### Directions for this task:
Copy the listing below exactly. Pictures stay out of it.

### Data shown:
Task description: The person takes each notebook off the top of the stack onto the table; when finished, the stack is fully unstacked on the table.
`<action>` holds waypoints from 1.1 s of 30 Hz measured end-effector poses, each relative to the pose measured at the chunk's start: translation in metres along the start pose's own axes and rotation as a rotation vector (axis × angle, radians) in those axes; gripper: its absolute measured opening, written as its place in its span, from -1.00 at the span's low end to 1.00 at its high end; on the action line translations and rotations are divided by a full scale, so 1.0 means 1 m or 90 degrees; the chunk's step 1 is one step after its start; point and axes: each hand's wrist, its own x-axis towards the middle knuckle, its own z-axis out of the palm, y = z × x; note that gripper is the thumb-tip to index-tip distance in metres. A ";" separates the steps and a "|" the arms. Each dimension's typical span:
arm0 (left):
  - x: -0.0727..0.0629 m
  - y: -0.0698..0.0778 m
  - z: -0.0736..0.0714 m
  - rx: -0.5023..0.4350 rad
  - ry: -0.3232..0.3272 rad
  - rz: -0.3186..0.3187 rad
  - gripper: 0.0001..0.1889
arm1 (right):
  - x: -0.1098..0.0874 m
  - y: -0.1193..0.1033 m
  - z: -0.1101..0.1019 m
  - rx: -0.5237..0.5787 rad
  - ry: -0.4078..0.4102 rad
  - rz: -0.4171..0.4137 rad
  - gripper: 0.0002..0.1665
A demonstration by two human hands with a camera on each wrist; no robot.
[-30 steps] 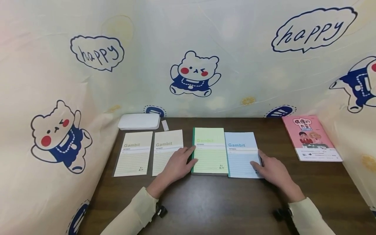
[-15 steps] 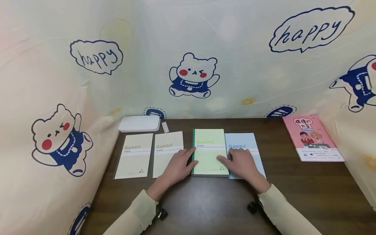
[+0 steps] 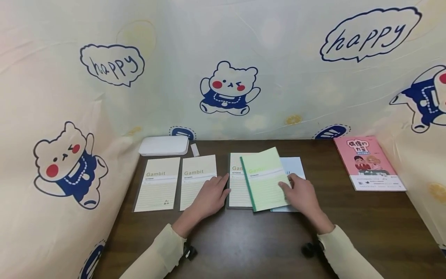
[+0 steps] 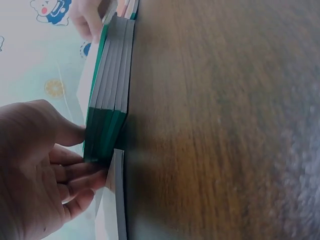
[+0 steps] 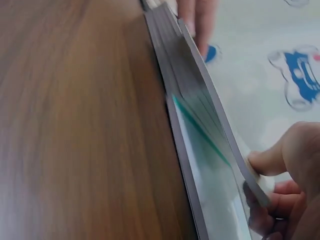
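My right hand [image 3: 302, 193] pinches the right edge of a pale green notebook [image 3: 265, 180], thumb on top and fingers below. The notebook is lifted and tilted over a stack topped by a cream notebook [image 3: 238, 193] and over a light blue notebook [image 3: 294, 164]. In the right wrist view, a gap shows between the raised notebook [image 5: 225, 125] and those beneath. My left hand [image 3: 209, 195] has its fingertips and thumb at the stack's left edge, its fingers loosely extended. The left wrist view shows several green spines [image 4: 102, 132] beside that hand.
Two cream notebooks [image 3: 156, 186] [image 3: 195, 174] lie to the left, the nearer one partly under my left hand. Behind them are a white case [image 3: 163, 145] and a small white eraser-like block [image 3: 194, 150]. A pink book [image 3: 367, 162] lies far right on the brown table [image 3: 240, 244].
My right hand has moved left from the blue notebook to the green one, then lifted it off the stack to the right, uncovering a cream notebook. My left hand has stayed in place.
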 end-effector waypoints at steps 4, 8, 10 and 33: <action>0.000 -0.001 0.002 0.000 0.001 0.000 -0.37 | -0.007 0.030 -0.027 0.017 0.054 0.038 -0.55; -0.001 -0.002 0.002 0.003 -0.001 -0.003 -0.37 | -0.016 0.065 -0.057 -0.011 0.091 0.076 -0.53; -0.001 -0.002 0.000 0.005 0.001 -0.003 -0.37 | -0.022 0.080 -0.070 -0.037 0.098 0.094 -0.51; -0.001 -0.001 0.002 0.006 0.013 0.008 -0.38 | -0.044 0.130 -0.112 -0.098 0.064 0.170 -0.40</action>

### Output of the exercise:
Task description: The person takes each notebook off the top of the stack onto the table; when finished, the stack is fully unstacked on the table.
`<action>` holds waypoints from 1.1 s of 30 Hz measured end-effector poses, each relative to the pose measured at the chunk's start: translation in metres along the start pose's own axes and rotation as a rotation vector (axis × angle, radians) in those axes; gripper: its absolute measured opening, written as its place in its span, from -1.00 at the span's low end to 1.00 at its high end; on the action line translations and rotations are divided by a full scale, so 1.0 means 1 m or 90 degrees; the chunk's step 1 is one step after its start; point and axes: each hand's wrist, its own x-axis towards the middle knuckle, its own z-axis out of the palm, y = z × x; note that gripper is the thumb-tip to index-tip distance in metres. A ";" separates the steps and a "|" the arms. Each dimension's typical span:
arm0 (left):
  - x: -0.0727..0.0629 m
  - y: -0.0698..0.0778 m
  - z: -0.0736..0.0714 m
  - rx: -0.5023..0.4350 rad
  - ry: -0.3232..0.3272 rad
  - rz: -0.3186..0.3187 rad
  - gripper: 0.0001..0.1889
arm1 (right):
  - x: -0.1098..0.0874 m
  - y: -0.1193..0.1033 m
  - z: -0.1101..0.1019 m
  - rx: -0.5237..0.5787 rad
  - ry: -0.4078..0.4102 rad
  - rz: -0.4171..0.4137 rad
  - gripper: 0.0002..0.1665
A demonstration by two human hands with a camera on each wrist; no robot.
[-30 steps] 
[-15 steps] 
[+0 steps] 
[+0 steps] 
[+0 steps] 
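My right hand [image 3: 302, 193] pinches the right edge of a pale green notebook [image 3: 265, 180], thumb on top and fingers below. The notebook is lifted and tilted over a stack topped by a cream notebook [image 3: 238, 193] and over a light blue notebook [image 3: 294, 164]. In the right wrist view, a gap shows between the raised notebook [image 5: 225, 125] and those beneath. My left hand [image 3: 209, 195] has its fingertips and thumb at the stack's left edge, its fingers loosely extended. The left wrist view shows several green spines [image 4: 102, 132] beside that hand.
Two cream notebooks [image 3: 156, 186] [image 3: 195, 174] lie to the left, the nearer one partly under my left hand. Behind them are a white case [image 3: 163, 145] and a small white eraser-like block [image 3: 194, 150]. A pink book [image 3: 367, 162] lies far right on the brown table [image 3: 240, 244].
My right hand has moved left from the blue notebook to the green one, then lifted it off the stack to the right, uncovering a cream notebook. My left hand has stayed in place.
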 end-effector waypoints at steps 4, 8, 10 and 33: <action>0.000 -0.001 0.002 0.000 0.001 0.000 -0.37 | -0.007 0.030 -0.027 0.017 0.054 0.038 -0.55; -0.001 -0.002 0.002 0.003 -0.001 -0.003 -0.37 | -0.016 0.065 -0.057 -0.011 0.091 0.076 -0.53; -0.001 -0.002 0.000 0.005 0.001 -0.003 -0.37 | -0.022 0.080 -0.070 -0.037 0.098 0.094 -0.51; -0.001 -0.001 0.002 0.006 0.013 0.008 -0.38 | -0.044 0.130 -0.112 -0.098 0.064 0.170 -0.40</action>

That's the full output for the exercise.